Pero a la una y media, 600 metros por debajo del campo IV, todo cambió y la quietud «fue repentinamente perturbada». Y escuchó ese estruendo que, posiblemente, le acompañó hasta la muerte. «Nos sobresaltó un sonido ominoso, agudo, deslumbrante, violento». Mallory fue arrastrado montaña abajo «por una fuerza que era completamente incapaz de resistir».
Retenido por la cuerda, pronto quedo sepultado y empezó a bracear para evitar ser engullido para siempre por la ola de nieve. La avalancha se detuvo. «Después de una breve lucha, estaba de nuevo en pie, sorprendido y sin aliento». Somervell, Crawford y el porteador con el que compartían cordada estaban también a salvo. «Pero, ¿dónde estaban los demás?». El alud los había empujado a una profunda grieta de hielo de casi veinte metros de profundidad. Solo pudieron rescatar a dos con vida. Siete hombres habían muerto.
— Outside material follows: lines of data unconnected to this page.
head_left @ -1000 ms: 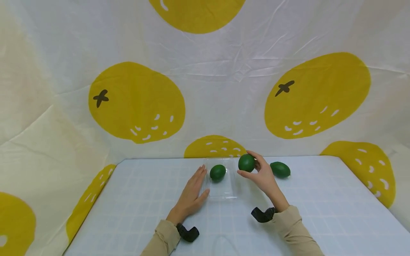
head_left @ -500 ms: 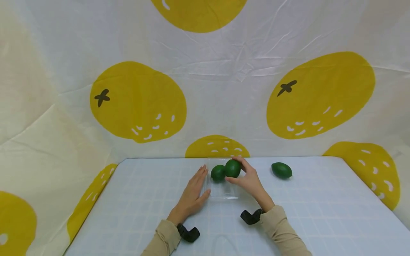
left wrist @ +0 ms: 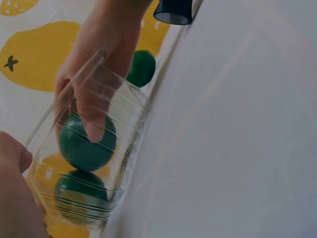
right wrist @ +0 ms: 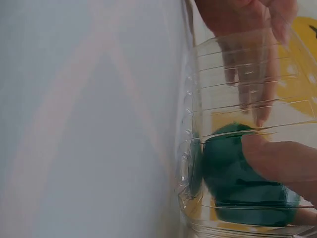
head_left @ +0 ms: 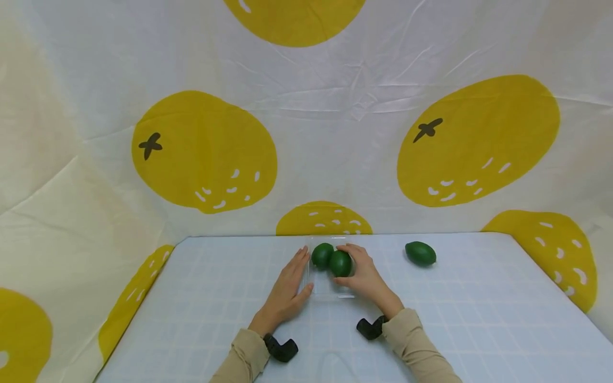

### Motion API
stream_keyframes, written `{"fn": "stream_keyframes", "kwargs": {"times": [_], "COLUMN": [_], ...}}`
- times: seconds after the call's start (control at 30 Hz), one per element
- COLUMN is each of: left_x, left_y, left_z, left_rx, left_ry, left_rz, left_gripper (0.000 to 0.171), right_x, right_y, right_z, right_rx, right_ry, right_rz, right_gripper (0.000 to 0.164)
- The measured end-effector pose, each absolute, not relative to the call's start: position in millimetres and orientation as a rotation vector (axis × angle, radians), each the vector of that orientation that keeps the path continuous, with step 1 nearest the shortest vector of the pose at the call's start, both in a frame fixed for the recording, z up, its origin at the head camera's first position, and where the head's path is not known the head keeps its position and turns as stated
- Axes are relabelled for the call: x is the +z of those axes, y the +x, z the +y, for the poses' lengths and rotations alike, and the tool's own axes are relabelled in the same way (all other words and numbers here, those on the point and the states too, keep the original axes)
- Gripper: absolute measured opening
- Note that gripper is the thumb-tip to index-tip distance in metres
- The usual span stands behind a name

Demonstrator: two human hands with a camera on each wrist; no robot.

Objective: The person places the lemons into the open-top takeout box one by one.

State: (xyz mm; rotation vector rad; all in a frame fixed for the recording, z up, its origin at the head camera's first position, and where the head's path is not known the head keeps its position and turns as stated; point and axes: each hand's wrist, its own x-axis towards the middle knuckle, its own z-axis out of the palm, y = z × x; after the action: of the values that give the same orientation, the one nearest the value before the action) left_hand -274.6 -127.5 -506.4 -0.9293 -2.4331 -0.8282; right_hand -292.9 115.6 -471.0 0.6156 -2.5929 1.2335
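A clear plastic box (head_left: 325, 289) stands on the table with two green limes inside, side by side. My right hand (head_left: 366, 275) reaches in from the right and grips the nearer lime (head_left: 340, 264) between thumb and fingers. Against it, at the left, lies the other lime (head_left: 322, 256). My left hand (head_left: 286, 290) rests along the box's left wall, fingers straight and thumb spread. Through the clear wall in the left wrist view, my right thumb lies on the gripped lime (left wrist: 84, 153). The right wrist view also shows that lime (right wrist: 228, 166) under the thumb.
A third lime (head_left: 420, 254) lies on the table to the right of the box. The table (head_left: 230, 276) has a pale checked cloth. Behind it hangs a white cloth (head_left: 330, 133) printed with yellow fruit. A black wrist camera (head_left: 281, 349) is strapped to each wrist.
My right hand has carried its lime left from beside the box, then down inside next to the first lime, which has shifted slightly. My left hand has stayed at the box's left wall.
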Motion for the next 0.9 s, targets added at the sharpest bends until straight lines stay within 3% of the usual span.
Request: {"fn": "stream_keyframes", "kwargs": {"times": [0.33, 0.9], "left_x": [-506.0, -506.5], "left_y": [-274.9, -274.5], "left_z": [-127.0, -125.7], "left_rx": [-0.816, -0.806], "left_ry": [-0.916, -0.909], "left_rz": [-2.469, -2.482], "left_gripper": [0.068, 0.068], "right_x": [-468.8, -461.0], "right_y": [-293.1, -286.8], "right_z": [115.7, 116.6], "right_rx": [1.056, 1.188], "right_ry": [0.683, 0.670], "right_rz": [-2.671, -2.717], "right_gripper": [0.074, 0.081]}}
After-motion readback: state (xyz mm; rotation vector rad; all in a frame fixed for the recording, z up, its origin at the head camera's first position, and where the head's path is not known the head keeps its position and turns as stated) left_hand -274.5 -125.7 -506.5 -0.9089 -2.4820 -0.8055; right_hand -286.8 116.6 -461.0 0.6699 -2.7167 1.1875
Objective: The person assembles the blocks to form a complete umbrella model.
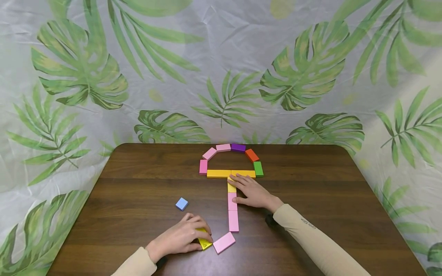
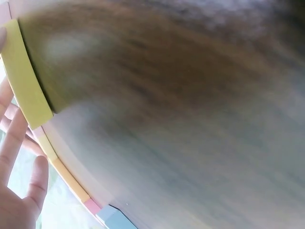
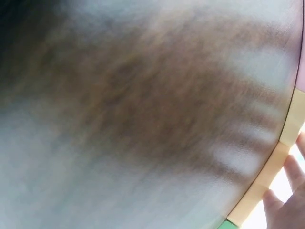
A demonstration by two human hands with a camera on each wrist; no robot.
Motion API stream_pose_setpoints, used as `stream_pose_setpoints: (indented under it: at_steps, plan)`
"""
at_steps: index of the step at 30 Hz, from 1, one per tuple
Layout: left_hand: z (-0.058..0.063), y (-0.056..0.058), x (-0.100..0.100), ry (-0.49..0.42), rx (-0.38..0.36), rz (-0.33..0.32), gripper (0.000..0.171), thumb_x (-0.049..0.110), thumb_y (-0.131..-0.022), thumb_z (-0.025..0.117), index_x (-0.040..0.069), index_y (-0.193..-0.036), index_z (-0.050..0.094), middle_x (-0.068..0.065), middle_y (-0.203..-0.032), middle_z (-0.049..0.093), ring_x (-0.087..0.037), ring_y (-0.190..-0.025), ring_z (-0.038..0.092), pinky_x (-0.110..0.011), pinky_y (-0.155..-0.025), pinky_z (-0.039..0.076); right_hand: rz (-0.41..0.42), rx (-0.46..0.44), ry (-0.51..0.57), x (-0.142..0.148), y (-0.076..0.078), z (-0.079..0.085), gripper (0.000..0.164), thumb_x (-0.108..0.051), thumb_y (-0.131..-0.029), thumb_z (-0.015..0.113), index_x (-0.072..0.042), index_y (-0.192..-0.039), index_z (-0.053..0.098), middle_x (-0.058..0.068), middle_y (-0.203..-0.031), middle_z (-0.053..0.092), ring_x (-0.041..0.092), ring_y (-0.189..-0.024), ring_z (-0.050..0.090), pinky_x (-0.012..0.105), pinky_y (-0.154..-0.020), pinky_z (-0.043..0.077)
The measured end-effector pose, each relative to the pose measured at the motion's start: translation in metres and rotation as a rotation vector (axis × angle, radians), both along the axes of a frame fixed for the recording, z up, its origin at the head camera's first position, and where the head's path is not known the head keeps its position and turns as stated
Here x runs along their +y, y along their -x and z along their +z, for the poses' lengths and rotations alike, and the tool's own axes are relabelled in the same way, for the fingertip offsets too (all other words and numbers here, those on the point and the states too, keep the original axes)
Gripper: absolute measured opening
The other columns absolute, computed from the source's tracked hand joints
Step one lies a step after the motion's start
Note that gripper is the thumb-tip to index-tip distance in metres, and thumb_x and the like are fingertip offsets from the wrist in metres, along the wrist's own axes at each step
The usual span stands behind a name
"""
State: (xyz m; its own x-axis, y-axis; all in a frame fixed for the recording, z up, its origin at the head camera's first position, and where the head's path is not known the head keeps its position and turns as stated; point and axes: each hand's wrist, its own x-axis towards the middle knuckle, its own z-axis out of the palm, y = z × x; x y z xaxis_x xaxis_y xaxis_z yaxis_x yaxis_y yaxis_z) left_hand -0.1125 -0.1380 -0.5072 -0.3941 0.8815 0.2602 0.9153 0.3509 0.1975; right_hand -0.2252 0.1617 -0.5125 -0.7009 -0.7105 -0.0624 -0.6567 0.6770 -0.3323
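My left hand [image 1: 186, 234] grips a yellow block [image 1: 206, 244] at the near side of the table, fingers over its top and thumb along its near side. One corner of that block lies right at a slanted pink block [image 1: 224, 242]. In the left wrist view the yellow block [image 2: 26, 76] shows its long face. My right hand [image 1: 253, 191] lies with fingers extended over the upper end of a column made of a pale yellow block [image 1: 231, 186] and pink blocks [image 1: 233, 221]. Its fingertips overlap the orange-yellow bar [image 1: 218, 174]; the thumb touches a pink block's edge.
Beyond the bar, an arch of pink, purple [image 1: 238, 148], red-orange [image 1: 252, 155] and green [image 1: 258, 168] blocks curves near the table's far edge. A small blue block [image 1: 181, 204] lies alone left of the column. Leaf-printed cloth [image 1: 224, 96] hangs behind the brown table [image 1: 310, 172].
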Motion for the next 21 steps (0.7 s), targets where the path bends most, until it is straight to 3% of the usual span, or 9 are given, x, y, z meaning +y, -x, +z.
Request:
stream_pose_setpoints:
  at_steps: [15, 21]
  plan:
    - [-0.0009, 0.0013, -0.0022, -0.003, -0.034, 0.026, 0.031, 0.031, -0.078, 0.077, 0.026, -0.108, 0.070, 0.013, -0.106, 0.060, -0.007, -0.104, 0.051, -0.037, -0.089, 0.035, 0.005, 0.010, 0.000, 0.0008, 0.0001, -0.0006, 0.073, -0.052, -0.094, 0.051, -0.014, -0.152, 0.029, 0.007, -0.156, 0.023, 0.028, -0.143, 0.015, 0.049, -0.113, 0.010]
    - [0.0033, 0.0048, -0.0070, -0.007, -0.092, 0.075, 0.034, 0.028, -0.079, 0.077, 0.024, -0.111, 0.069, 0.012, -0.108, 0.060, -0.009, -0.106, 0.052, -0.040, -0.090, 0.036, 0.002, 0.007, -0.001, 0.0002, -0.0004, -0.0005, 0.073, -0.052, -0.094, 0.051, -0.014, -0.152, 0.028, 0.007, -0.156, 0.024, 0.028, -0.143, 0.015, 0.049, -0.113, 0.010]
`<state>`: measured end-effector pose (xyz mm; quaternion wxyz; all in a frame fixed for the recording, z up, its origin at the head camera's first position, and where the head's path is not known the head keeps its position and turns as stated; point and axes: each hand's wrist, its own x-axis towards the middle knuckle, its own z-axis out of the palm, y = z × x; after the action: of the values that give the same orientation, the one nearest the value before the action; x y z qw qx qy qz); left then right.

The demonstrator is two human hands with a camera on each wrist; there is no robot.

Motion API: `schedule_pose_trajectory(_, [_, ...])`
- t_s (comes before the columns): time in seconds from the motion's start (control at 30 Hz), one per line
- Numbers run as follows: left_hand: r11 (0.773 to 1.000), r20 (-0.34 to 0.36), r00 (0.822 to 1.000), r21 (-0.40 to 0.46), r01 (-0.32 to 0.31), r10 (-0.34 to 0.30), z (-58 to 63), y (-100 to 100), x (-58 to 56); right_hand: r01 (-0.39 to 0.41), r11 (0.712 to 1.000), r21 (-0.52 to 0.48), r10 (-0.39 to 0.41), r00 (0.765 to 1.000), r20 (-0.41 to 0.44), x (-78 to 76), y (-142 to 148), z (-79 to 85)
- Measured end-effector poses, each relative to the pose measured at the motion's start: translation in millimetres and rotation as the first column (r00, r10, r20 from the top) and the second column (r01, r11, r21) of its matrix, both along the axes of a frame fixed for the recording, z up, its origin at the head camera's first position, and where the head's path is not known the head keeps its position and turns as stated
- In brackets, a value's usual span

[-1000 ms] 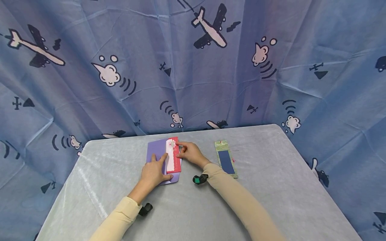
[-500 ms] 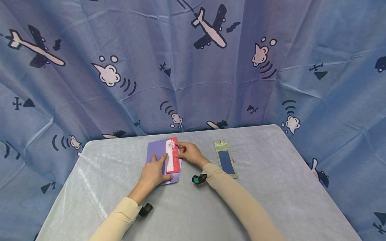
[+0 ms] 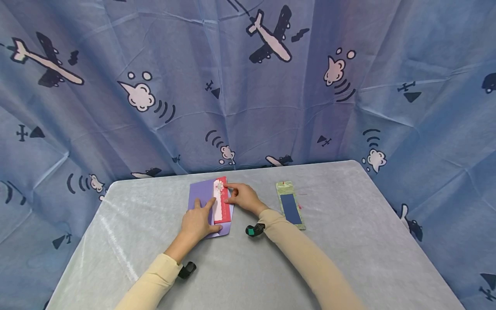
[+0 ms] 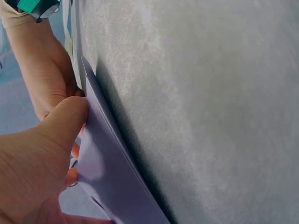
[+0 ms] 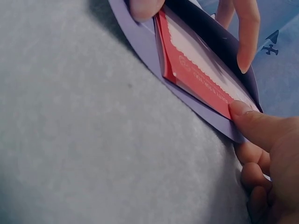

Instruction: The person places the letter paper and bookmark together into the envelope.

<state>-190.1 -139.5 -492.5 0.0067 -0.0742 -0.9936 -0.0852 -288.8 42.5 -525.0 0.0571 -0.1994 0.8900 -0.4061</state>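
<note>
A purple envelope (image 3: 200, 189) lies on the table, its mouth facing right. Partly inside it is a red and white greeting card (image 3: 224, 209) with a white flower at the top. My left hand (image 3: 195, 221) presses on the envelope with spread, straight fingers; in the left wrist view its thumb (image 4: 67, 116) touches the envelope's edge. At the card's right edge, my right hand (image 3: 247, 198) pinches it. The right wrist view shows the right thumb (image 5: 247, 116) on the red border and the other fingers curled below. How deep the card sits is hidden by the front panel.
To the right lies a green decorated card (image 3: 286, 189) with a dark blue panel and a thin pink tassel (image 3: 300, 206). The grey cloth-covered table (image 3: 232, 275) ends at a blue curtain (image 3: 240, 103) printed with airplanes.
The greeting card has shifted slightly left into the envelope, and my right hand has moved left with it. My left hand and the envelope have stayed in place.
</note>
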Motion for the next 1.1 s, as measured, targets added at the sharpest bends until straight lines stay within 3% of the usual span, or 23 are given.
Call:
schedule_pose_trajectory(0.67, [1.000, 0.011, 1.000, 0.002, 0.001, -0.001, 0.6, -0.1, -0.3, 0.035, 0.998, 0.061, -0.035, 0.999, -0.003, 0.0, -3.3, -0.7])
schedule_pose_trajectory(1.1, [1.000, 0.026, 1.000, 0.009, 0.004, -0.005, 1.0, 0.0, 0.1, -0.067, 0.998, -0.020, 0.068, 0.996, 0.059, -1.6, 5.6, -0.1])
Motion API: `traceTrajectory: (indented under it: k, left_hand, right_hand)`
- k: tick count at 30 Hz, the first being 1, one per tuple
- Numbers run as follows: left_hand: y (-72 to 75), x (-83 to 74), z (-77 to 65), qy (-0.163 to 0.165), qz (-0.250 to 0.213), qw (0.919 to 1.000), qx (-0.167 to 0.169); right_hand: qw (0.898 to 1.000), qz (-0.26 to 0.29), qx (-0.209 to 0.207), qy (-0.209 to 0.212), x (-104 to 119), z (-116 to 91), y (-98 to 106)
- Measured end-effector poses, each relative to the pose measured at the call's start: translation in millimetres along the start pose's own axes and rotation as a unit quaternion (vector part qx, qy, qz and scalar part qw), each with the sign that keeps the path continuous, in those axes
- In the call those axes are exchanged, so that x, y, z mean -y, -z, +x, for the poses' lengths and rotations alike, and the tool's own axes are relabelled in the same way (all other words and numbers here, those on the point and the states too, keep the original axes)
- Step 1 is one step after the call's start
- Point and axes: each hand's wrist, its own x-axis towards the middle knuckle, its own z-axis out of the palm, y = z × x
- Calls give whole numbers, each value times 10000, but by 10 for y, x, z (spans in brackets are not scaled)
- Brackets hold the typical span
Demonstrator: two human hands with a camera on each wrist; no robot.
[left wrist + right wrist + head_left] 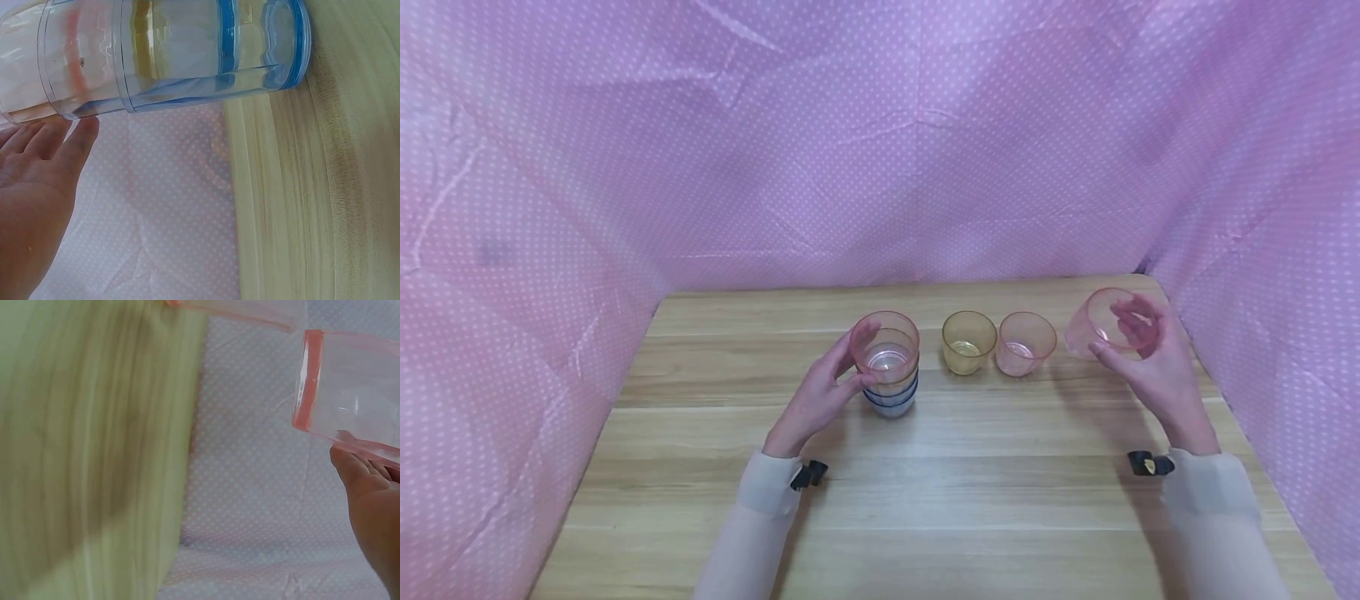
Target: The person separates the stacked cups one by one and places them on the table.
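Observation:
On the table stands a stack of nested clear plastic cups (pixel 891 398), blue at the bottom, yellow higher and pink on top. My left hand (pixel 826 390) holds the stack near its pink top, with thumb in front and fingers behind. In the left wrist view the stack's blue base (pixel 295 44) meets the wood. At the right, my right hand (pixel 1161 379) grips a single pink cup (pixel 1081 332) by its side. The right wrist view shows this pink cup (pixel 350 394) raised off the table, its thick base toward the wood.
Between the hands a yellow cup (pixel 967 360) and another pink cup (pixel 1021 362) stand upright side by side, close together. The wooden table (pixel 970 517) is bordered by a pink polka-dot cloth (pixel 880 167) at the back and both sides.

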Motion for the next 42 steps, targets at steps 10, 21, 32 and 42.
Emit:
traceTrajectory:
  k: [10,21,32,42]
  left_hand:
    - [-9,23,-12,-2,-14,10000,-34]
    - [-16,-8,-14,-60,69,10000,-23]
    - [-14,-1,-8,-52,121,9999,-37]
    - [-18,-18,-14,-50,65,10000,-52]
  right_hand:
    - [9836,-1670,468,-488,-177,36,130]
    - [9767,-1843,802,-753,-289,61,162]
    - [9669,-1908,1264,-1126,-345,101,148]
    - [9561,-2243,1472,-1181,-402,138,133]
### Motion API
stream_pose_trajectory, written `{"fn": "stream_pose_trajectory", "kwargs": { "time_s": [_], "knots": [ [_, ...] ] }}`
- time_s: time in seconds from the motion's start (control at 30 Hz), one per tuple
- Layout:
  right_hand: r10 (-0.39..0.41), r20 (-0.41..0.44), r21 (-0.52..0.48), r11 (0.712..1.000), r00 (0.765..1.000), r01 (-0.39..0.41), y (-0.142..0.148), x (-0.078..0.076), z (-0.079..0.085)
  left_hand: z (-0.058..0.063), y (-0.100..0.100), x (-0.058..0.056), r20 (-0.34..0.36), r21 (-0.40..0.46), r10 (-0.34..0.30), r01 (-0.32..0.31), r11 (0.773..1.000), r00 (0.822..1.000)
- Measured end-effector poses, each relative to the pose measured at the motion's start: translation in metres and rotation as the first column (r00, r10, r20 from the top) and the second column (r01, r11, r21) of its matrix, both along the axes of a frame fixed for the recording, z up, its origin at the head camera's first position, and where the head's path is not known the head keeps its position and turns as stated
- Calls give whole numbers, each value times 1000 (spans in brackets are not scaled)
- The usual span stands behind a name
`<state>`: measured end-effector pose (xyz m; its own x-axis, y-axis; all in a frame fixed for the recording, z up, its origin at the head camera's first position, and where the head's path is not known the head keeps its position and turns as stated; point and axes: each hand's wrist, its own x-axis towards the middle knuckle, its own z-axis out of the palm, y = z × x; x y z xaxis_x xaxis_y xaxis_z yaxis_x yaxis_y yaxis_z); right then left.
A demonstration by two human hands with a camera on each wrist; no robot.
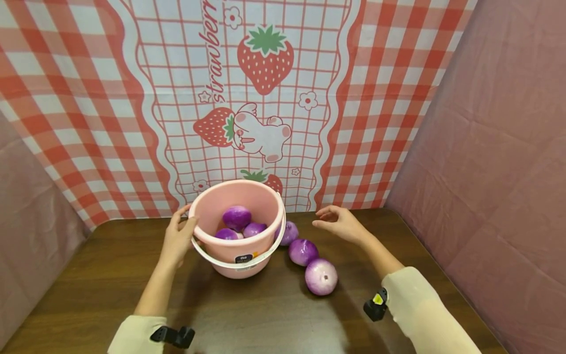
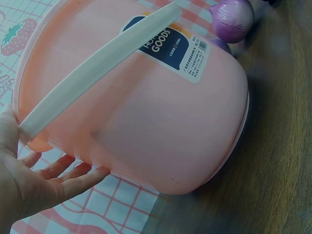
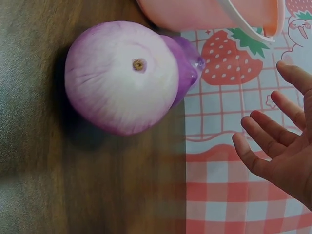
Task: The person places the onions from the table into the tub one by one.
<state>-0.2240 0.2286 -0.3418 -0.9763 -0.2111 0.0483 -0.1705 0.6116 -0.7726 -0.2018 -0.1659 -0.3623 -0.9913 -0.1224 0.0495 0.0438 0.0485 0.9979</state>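
Note:
A pink bucket (image 1: 240, 251) with a white handle (image 2: 92, 73) stands on the table. Inside it lie three purple onions (image 1: 237, 218). My left hand (image 1: 175, 238) holds the bucket at its left side; in the left wrist view the thumb is at the rim by the handle's joint and the fingers rest along the outer wall. Three more onions lie in a row right of the bucket: one (image 1: 289, 233) partly hidden behind it, a dark purple one (image 1: 303, 252), and a paler one (image 1: 321, 277) with its root end showing. My right hand (image 1: 342, 223), fingers loosely bent and empty, hovers to the right beyond them.
The brown wooden table (image 1: 265, 319) ends at a backdrop cloth (image 1: 384, 98) with red checks and strawberries. Pink fabric (image 1: 495, 147) hangs on the right side and also on the left. A label (image 2: 168, 46) marks the bucket's front.

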Motion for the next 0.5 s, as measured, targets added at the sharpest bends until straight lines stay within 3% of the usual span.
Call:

Su destino, ligado al Everest
Los propios porteadores decidieron dejarlos reposar para siempre en la montaña. En su honor improvisaron un túmulo en el campo III. «¿Las consecuencias de mi error son terribles –escribiría más tarde a su esposa Ruth, tal y como recogen Peter y Leni Gillman en «Vida y pasiones de Mallory»–, parece casi imposible que esto haya sucedido y yo no haya podido hacerlo mejor». «No tenía ninguna obligación más importante que cuidar de estos hombres», se torturaba. En una carta a Francis Younghusband, presidente de la Royal Geographical Society –recogida por Sebastián Álvaro en «Everest 1924. El enigma de Irvine y Mallory»–, asumió toda la responsabilidad: «Siete hombres valientes han muerto y yo tengo la culpa».
Aun esperando el regreso de su marido, su esposa se mostró indulgente: «Creo que el pensamiento de George acerca de que el accidente fue culpa suya es resultado de la fuerte impresión. Parece que tomó todas las precauciones posibles», escribió a Arthur Hinks, alma máter del comité del Everest . El propio Mallory moderó su autoflagelación en el relato oficial de la expedición, negando que hubiesen actuado «temerariamente».
Solo unos meses después, cuando se decidió organizar una nueva expedición para 1924, Mallory estaba en todas las quinielas para liderarla. Y aunque antes de la de 1922 había confesado a su hermana que no volvería «ni por todo el oro del mundo», de nuevo no pudo ni quiso negarse. Su destino estaba ya ligado para siempre al Everest.